I start with two very important premises: First as Walden Bello has argued, there are serious questions on the legitimacy of the G20/G8 to discuss things that will affect global politics. The correct space for this is the UN.
Secondly, the West does not nor has it ever had the interest of Africa or Africans in any of it’s policies. This is proved by the last 500 years of history. But now to use Demba Moussa Dembele’s phrase "The emperor has no clothes anymore". He is naked and vulnerable and Africans need to seize the moment. There may not be another chance.
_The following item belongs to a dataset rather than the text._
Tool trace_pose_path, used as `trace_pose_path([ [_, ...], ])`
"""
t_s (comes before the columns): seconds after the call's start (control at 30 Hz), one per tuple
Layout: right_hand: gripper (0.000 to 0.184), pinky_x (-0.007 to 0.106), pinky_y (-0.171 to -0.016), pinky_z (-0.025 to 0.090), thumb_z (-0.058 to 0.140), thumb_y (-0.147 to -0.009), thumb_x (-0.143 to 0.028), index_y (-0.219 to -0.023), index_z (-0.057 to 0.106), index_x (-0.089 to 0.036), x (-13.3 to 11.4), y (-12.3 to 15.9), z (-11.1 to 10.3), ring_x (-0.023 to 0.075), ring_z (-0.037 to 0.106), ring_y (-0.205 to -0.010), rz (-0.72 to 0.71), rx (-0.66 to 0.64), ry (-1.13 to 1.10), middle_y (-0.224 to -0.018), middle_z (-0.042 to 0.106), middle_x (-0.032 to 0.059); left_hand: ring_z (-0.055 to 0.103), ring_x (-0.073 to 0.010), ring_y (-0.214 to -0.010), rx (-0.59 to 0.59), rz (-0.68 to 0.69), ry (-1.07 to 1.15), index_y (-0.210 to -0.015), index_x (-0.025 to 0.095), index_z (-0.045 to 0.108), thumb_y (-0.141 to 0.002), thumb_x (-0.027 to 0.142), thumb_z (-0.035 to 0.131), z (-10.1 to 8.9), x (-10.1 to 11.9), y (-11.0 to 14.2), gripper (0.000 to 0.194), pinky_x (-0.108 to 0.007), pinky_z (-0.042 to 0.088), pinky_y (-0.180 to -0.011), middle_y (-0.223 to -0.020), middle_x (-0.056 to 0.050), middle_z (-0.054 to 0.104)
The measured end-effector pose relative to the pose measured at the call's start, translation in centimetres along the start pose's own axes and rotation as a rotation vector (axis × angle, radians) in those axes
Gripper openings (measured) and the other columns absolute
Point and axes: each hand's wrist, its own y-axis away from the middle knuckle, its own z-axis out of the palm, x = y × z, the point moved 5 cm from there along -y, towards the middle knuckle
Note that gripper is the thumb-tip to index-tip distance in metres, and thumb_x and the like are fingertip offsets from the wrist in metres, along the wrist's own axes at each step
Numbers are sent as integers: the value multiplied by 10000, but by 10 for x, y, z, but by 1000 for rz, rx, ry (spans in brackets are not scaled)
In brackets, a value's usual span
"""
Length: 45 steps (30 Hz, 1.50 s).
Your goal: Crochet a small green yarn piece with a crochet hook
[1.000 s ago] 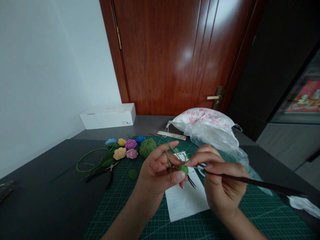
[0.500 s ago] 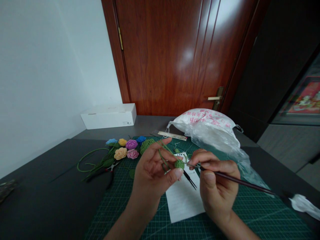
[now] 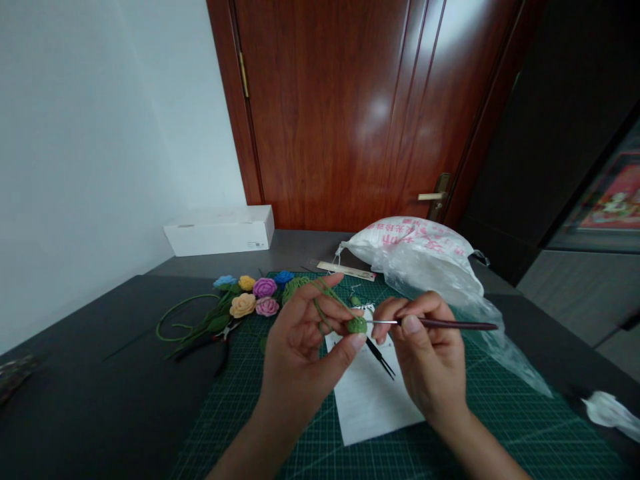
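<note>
Between thumb and fingers, my left hand (image 3: 307, 340) pinches a small green crochet piece (image 3: 357, 325). Green yarn (image 3: 323, 310) runs from it over my raised index finger. My right hand (image 3: 427, 353) grips the dark handle of a crochet hook (image 3: 450, 324). The hook's metal shaft points left and its tip meets the green piece, where the stitches hide it. Below the hands, a sheet of white paper (image 3: 373, 413) lies on the green cutting mat (image 3: 310, 443). Black tweezers (image 3: 381, 360) rest over the paper.
Several crocheted flowers (image 3: 243, 305) with green stems lie at the left, beside black-handled pliers (image 3: 225, 343). A white box (image 3: 220, 231) stands against the wall. Behind my hands are a ruler (image 3: 346, 270) and a stuffed plastic bag (image 3: 415, 250). A crumpled white item (image 3: 607, 408) sits far right.
The crochet hook has swung from slanting down to the right to nearly level, as my right hand turned and shifted slightly left. My left hand still pinches the green piece.
</note>
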Motion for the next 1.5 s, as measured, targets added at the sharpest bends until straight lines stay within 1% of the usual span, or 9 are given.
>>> trace_pose_path([
  [0.13,88,318,-706,503,563,-1027,-192,-962,593,-244,-5,-4,-2,165,649,-764,-39,-45,53,-800,704,3,718,-129,-799,-10,32,-49,-1276,217,642,-747,26,808,0,2,-1,587,-218,596,-769,-860,9,726],
  [0.3,85,328,-708,510,571,-1023,-189,-969,596,-250,-8,-3,-2,165,651,-755,-66,-49,98,-787,695,-2,717,-136,-807,-30,50,-75,-1244,209,649,-762,47,801,-1,2,-2,531,-223,598,-770,-864,1,726],
  [0.43,89,332,-724,504,574,-1027,-225,-942,585,-249,0,-1,-2,173,652,-776,7,-16,35,-785,698,1,715,-132,-799,-32,29,-80,-1276,209,634,-768,51,798,-1,-1,-1,557,-225,596,-774,-866,0,724],
  [0.53,109,344,-744,494,570,-1030,-251,-921,574,-247,5,0,-1,174,638,-757,64,1,-20,-776,695,0,716,-133,-807,-37,31,-71,-1279,215,635,-763,45,799,0,1,-1,567,-222,593,-772,-857,7,718],
  [0.7,133,322,-718,471,584,-1024,-264,-897,556,-238,5,-2,0,158,602,-707,95,4,-34,-740,677,-9,713,-130,-796,-33,20,-93,-1279,216,636,-759,47,802,1,2,-1,572,-221,592,-766,-844,15,712],
  [0.93,105,315,-690,472,583,-1019,-202,-921,566,-235,-5,-8,-5,162,618,-720,1,-61,89,-755,690,0,703,-120,-776,-25,85,-201,-1258,218,650,-757,58,797,0,1,-2,546,-213,593,-761,-866,9,722],
  [1.17,133,313,-698,471,578,-1028,-251,-898,552,-238,6,-5,-2,156,608,-707,94,-23,-36,-749,688,-7,726,-146,-819,-24,47,-156,-1282,213,632,-761,66,795,-1,1,-2,565,-239,591,-775,-857,7,714],
  [1.37,174,298,-688,457,592,-1019,-286,-862,537,-237,11,-3,2,155,608,-705,182,8,-128,-719,683,-15,722,-145,-798,-41,22,-104,-1297,204,619,-763,60,792,-1,2,-1,580,-246,599,-761,-865,0,727],
  [1.5,177,303,-681,459,603,-1011,-298,-857,541,-239,11,-4,1,156,594,-679,201,7,-123,-714,676,-20,726,-145,-805,-34,35,-126,-1272,200,629,-757,60,796,1,2,-1,559,-244,602,-772,-862,1,731],
])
If we don’t learn from the lessons of the collapse of the global financial markets and the "collapse of laissez faire economics and market fundamentalism" we could very well find ourselves slaves for evermore. My understanding is that of a lay person, an ordinary citizen with no expertise in economics and how on earth the global financial markets work. What I do know and understand is how the events of the last year affect me and the communities I live in ; the continued unequal and unjust relationship in all areas between Africa and the West; the opportunities available to Africa at this moment in time.
કેટલાક તથ્યો:
In a couple of weeks, US$4 trillion was made available to deal with the financial crisis in the West – nationalising banks, bailing out companies and financial institutions . This amounts to 45 times the total US and EU aid budget to Africa in 2007.
The West and the આઈએફઆઈ continue to refuse to cancel the illegitimate debt of Africa countries estimated at US$300 billion.
African countries are loosing US$160 billion annually as a direct result of tax avoidance and exemptions by foreign companies and multinationals.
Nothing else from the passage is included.